I mentioned to this group of new lawyers that the most rewarding thing I do as an estate planning attorney is meet with people with diverse, interesting and challenging needs and objectives. Like many of my colleagues, I am privileged to meet fascinating people who are happy to engage my services. I can’t think of a better way to practice law. I spend most of my days in consultations with clients that range from two to three hours. Why bring this up? I believe it’s critical to understand early in your practice what your strengths and weaknesses are before you find yourself in a state of torment. I know attorneys who don’t enjoy spending hour after hour in consultations with clients; they would rather spend hours in front of the computer drafting estate planning provisions or researching complex tax matters. If you are a technician, find a practice area where those talents and strengths are needed, and where appropriate, find colleagues that can add other dimensions to your practice where you lack.

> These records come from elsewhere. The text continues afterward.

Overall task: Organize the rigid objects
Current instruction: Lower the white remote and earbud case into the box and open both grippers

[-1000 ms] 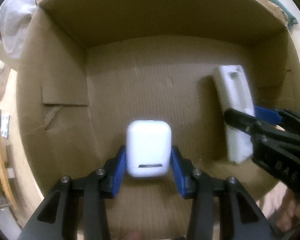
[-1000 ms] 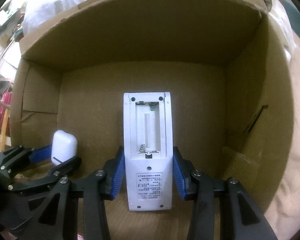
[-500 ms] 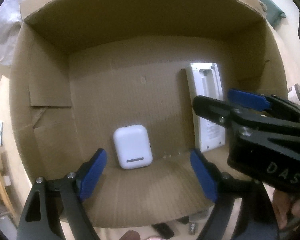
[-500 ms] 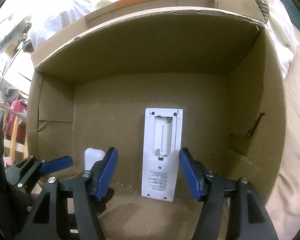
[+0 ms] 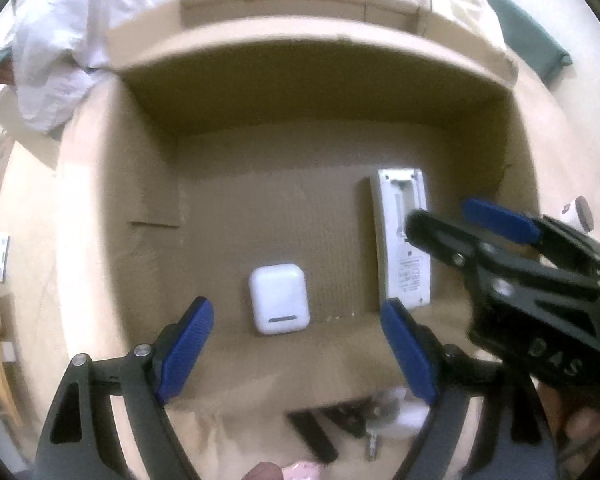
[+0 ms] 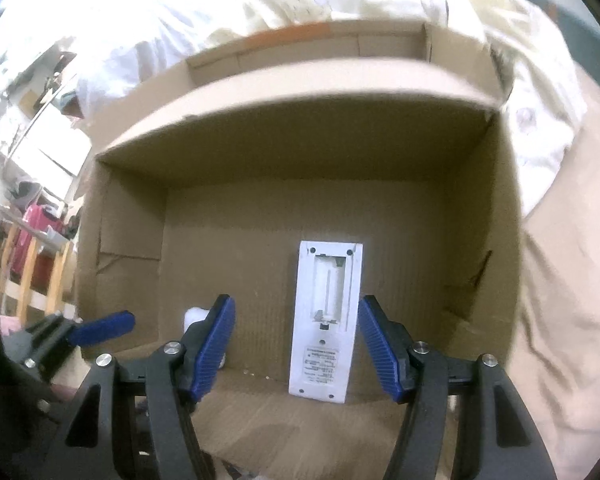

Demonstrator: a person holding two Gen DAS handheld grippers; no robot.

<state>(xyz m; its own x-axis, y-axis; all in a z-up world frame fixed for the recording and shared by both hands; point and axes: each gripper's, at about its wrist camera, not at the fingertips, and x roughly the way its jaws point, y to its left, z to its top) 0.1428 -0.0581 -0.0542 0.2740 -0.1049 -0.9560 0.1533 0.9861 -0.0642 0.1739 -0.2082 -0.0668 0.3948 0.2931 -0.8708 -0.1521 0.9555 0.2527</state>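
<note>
**Two items down in the box, both tongs free**

Rumpled pale bedding [image 5: 60, 52] fills the upper left of the left wrist view, behind a cardboard box [image 5: 112, 240] that takes up most of the frame. On the box floor lie a white earbud case [image 5: 279, 298] at centre and a white remote [image 5: 404, 240], back up with its battery bay uncovered, to the right, the two well apart. The left gripper [image 5: 296, 352] at the bottom is spread wide and holds nothing. Small dark things outside the near wall, at the bottom, are too blurred to name and may be what is left to sort.

From the right wrist view, the right gripper [image 6: 296, 350] also stands spread and empty, the remote lying past it. Much of the floor is bare in the middle and upper part of the frame, so more items should fit; the tall walls mean lifting straight up before swinging out.
</note>
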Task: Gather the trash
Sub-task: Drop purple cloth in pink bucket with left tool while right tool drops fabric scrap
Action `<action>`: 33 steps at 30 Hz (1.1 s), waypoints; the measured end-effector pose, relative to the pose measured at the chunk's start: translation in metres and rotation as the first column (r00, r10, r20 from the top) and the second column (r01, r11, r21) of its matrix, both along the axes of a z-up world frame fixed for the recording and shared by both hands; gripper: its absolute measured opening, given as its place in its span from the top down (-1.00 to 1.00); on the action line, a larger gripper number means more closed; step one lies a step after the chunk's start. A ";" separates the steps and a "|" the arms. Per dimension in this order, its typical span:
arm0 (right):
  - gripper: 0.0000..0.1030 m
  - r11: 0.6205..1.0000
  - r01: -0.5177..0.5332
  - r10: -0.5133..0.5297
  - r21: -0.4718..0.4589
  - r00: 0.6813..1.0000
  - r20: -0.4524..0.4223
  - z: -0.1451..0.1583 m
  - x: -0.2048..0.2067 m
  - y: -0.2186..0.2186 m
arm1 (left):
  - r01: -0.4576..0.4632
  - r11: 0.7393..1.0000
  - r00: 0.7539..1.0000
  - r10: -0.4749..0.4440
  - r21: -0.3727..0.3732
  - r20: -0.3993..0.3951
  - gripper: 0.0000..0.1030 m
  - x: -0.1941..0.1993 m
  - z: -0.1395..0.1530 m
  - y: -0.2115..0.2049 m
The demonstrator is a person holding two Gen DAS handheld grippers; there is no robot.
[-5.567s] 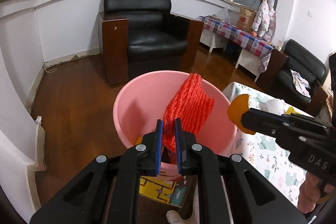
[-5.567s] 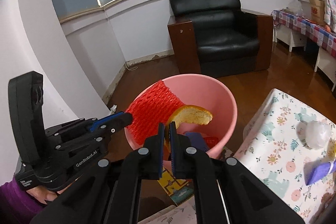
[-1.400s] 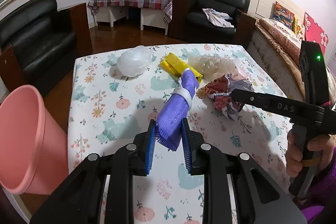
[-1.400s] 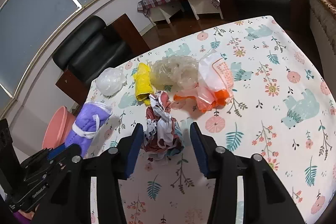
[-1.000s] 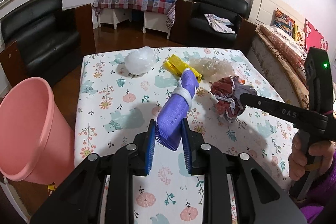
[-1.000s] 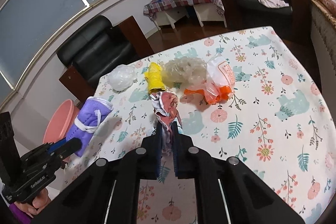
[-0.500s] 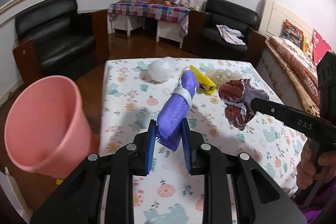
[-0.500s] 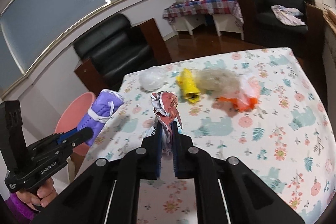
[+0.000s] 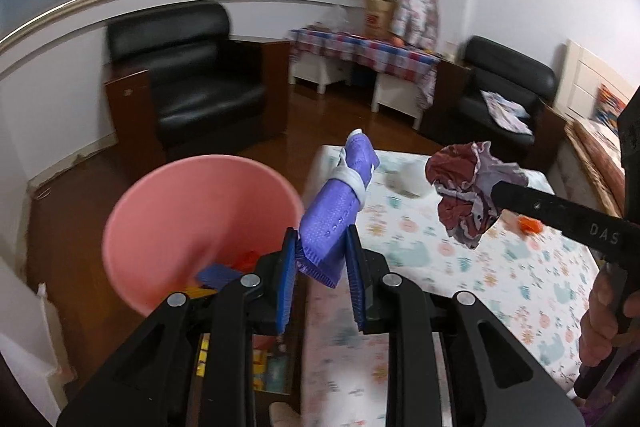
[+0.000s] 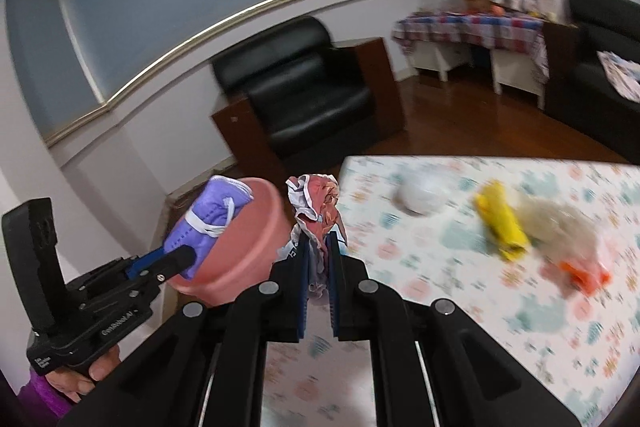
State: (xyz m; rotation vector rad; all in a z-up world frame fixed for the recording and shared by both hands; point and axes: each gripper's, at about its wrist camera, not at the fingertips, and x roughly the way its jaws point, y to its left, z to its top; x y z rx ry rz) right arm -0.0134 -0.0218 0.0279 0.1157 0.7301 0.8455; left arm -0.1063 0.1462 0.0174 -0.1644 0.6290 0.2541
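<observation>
My left gripper [image 9: 322,247] is shut on a rolled purple packet [image 9: 340,203] with a white band, held in the air beside the rim of the pink bucket [image 9: 168,219]. The bucket stands on the floor left of the table and holds some coloured scraps. My right gripper [image 10: 318,259] is shut on a crumpled red and white wrapper [image 10: 316,203], lifted above the table's left end next to the bucket [image 10: 248,239]. In the left wrist view the wrapper [image 9: 464,195] hangs from the right gripper [image 9: 498,193]. The purple packet [image 10: 208,215] shows in the right wrist view too.
A floral tablecloth covers the table [image 10: 480,307], which still bears a white crumpled bag [image 10: 420,197], a yellow wrapper [image 10: 502,223], a clear plastic wad [image 10: 560,223] and an orange and white bag [image 10: 586,273]. A black armchair [image 9: 192,87] stands behind the bucket.
Both grippers have swung left from over the table toward the bucket and risen, each carrying its piece of trash. The bucket now fills more of both views.
</observation>
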 end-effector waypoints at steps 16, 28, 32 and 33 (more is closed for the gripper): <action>0.85 0.985 -0.169 0.169 0.014 0.986 0.004 0.015 -0.005 0.101 | -0.198 0.977 0.980 0.200 0.082 -0.009 0.54 -0.027 -0.004 0.058; 0.84 0.973 -0.226 0.223 -0.035 0.971 -0.083 -0.016 0.004 0.158 | -0.240 0.969 0.966 0.244 0.059 -0.080 0.54 -0.010 -0.031 0.084; 0.84 0.971 -0.231 0.225 -0.060 0.970 -0.091 -0.027 0.007 0.167 | -0.247 0.968 0.965 0.249 0.039 -0.087 0.50 -0.010 -0.035 0.090; 0.84 0.971 -0.231 0.225 -0.062 0.970 -0.093 -0.029 0.008 0.168 | -0.246 0.969 0.965 0.249 0.036 -0.087 0.50 -0.011 -0.036 0.092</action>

The greatest complaint clients have expressed to me as they meet with attorneys is the inability to communicate complex legal terms and ideas in a “language” they understand. The estate planning experience can be emotionally charged and complicated to begin with. If the client doesn’t understand how their attorney and counselor at law can solve their legal challenges, the attorney-client relationship will fail and the efficacy of the plan will be at risk over time.

One of the best things that ever happened in my early practice was the opportunity I had to present estate planning topics to countless associations and groups throughout the state. Take every opportunity in your new legal career to speak and teach. Make certain you practice and hone the craft of effective communication. This skill may serve you better than any other skill I know. The other skill new lawyers must fight to develop is the ability to listen when you need to listen. After three years of law school, we are anxious to tell people what we know. In my opinion, the key to every successful estate planning engagement is rooted in your ability to be an empathetic listener and effective communicator. Don’t be afraid to discuss these skills with and solicit honest and constructive feedback from friends and family, or other colleagues.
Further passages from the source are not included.